Task requirements =>
Hunt through the lines below for the string "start" and copy each one that has it.

Data excerpt =>
┏━━

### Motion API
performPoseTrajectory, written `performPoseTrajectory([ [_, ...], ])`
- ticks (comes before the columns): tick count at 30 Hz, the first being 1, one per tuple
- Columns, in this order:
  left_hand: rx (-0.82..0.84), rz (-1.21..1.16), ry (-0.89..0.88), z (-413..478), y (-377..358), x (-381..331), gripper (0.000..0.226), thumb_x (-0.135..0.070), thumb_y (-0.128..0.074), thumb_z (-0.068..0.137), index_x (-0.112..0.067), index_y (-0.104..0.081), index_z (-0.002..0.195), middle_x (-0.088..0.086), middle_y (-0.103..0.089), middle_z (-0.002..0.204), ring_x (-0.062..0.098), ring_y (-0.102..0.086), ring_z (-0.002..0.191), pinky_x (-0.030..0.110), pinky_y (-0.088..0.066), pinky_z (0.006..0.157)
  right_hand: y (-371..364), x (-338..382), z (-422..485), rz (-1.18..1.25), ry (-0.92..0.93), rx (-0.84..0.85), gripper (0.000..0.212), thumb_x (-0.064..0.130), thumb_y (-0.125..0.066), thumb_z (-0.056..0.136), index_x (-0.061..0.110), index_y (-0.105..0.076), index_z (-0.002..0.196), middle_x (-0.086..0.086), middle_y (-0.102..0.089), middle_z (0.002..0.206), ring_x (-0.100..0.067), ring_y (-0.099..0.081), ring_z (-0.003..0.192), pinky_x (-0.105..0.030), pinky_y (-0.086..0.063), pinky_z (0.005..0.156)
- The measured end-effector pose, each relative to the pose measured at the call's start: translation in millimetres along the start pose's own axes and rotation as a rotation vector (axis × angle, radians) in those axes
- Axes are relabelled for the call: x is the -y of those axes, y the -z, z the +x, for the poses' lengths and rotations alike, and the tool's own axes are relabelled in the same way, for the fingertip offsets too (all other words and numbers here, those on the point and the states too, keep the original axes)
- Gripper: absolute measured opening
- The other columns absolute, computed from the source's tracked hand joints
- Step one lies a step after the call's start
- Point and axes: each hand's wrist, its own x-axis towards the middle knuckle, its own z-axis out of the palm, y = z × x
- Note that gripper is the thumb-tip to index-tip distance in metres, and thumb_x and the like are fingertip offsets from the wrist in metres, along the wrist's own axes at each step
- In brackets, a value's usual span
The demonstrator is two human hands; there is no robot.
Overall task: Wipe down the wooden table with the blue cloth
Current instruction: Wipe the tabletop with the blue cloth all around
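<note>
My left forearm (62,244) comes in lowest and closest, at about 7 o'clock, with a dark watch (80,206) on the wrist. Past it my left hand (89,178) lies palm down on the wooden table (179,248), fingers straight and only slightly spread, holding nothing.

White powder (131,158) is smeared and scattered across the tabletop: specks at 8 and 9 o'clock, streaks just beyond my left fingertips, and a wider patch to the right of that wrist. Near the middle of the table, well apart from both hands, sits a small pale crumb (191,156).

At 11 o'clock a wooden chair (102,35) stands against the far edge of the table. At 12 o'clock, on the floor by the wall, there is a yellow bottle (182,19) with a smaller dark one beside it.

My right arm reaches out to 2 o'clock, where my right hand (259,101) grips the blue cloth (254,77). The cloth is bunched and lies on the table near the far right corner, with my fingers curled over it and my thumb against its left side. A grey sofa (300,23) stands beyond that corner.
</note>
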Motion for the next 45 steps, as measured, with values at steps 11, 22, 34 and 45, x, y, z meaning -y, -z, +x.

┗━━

Result for this task =>
- The measured end-effector pose, each relative to the pose measured at the call's start: translation in millimetres along the start pose's own axes and rotation as a rotation vector (axis × angle, radians) in those axes
- Step one lies a step after the call's start

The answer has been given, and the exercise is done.